Assim como para as codornas, as consequências do confinamento rigoroso para as galinhas são inúmeras. “As galinhas preferem locais mais reservados para botar seus ovos. Porém, sob estresse, elas acabam mudando de planos devido à falta de espaço e ficam bastante frustradas”, diz. Segundo ele, falta fiscalização por parte do governo. “A debicagem, por exemplo, chega a ser encarada como uma medida de bem-estar. Porém, na nossa visão, a prática é uma mutilação”, afirma. Carvalho diz, ainda, que as porcas reprodutoras também são vítimas de maus-tratos. “Em geral, esses animais são criados em locais tão apertados que mal conseguem se virar dentro da gaiola, apenas se deitar e levantar. Como são mamíferos, apresentam comportamentos diferenciados, como mastigar sem a existência de nenhum alimento na boca ou morder as barras de ferro das gaiolas, como manifestações do estresse”, afirma.
Segundo o Ministério da Agricultura, Pecuária e Abastecimento (Mapa), o governo fiscaliza e acompanha o uso de produtos como vitaminas e antibióticos, empregados na produção ou adicionados à ração dos animais. O órgão também observa se os registros desses medicamentos existem e se as doses corretas estão sendo utilizadas. “Até o fim deste ano pretendemos estabelecer normas de bem-estar animal para avicultura de corte. Dependemos, também, do setor produtivo e a adesão vai ser voluntária”, ressalta o secretário de Desenvolvimento Agropecuário e Cooperativismo do órgão, Márcio Portocarrero.
Conscientização
Já a União Brasileira de Avicultura (Ubabef) esclarece por meio de sua assessoria que tem promovido uma série de ações para a conscientização e a capacitação da cadeia produtiva avícola em prol do bem-estar animal, como a elaboração de protocolos de “boas práticas de produção” e “bem-estar para frangos e perus”. “As informações contidas nesses protocolos estão sendo repassadas por meio de cursos ministrados aos integrantes das empresas associadas. Além disso, a união possui uma parceria com a Sociedade Mundial de Proteção Animal (WSPA, na sigla em inglês para World Society for the Protection of Animals) para a realização de cursos de capacitação”, enfatiza.

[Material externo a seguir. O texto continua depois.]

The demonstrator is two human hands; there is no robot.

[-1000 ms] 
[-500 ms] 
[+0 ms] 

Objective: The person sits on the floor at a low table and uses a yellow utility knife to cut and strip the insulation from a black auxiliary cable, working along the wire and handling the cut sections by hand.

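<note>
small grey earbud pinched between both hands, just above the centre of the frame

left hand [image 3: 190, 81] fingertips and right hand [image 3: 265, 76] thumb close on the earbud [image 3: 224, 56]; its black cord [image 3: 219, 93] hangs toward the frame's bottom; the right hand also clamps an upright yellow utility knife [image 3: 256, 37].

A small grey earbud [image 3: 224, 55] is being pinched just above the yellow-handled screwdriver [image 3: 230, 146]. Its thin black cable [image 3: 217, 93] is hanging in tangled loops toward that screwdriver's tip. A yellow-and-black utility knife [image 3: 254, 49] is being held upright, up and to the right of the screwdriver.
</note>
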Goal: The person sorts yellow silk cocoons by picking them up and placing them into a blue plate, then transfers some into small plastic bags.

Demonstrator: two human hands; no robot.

Para a Ubabef, a debicagem é um procedimento que pode sim gerar estresse, mas quando realizado por pessoal qualificado e na idade adequada do animal, o efeito negativo é menor. Sobre a pesquisa da Unesp, a união afirma que toda prática de bem-estar animal é vista com bons olhos pela cadeia produtiva, entretanto, é preciso verificar a viabilidade da aplicação em larga escala, considerando o gigantesco plantel da produção avícola nacional. “Para se ter uma ideia, em 2009, a avicultura brasileira produziu 5,2 bilhões de cabeças de frangos, além de um plantel médio de 78,2 milhões de poedeiras no mesmo período”, finaliza.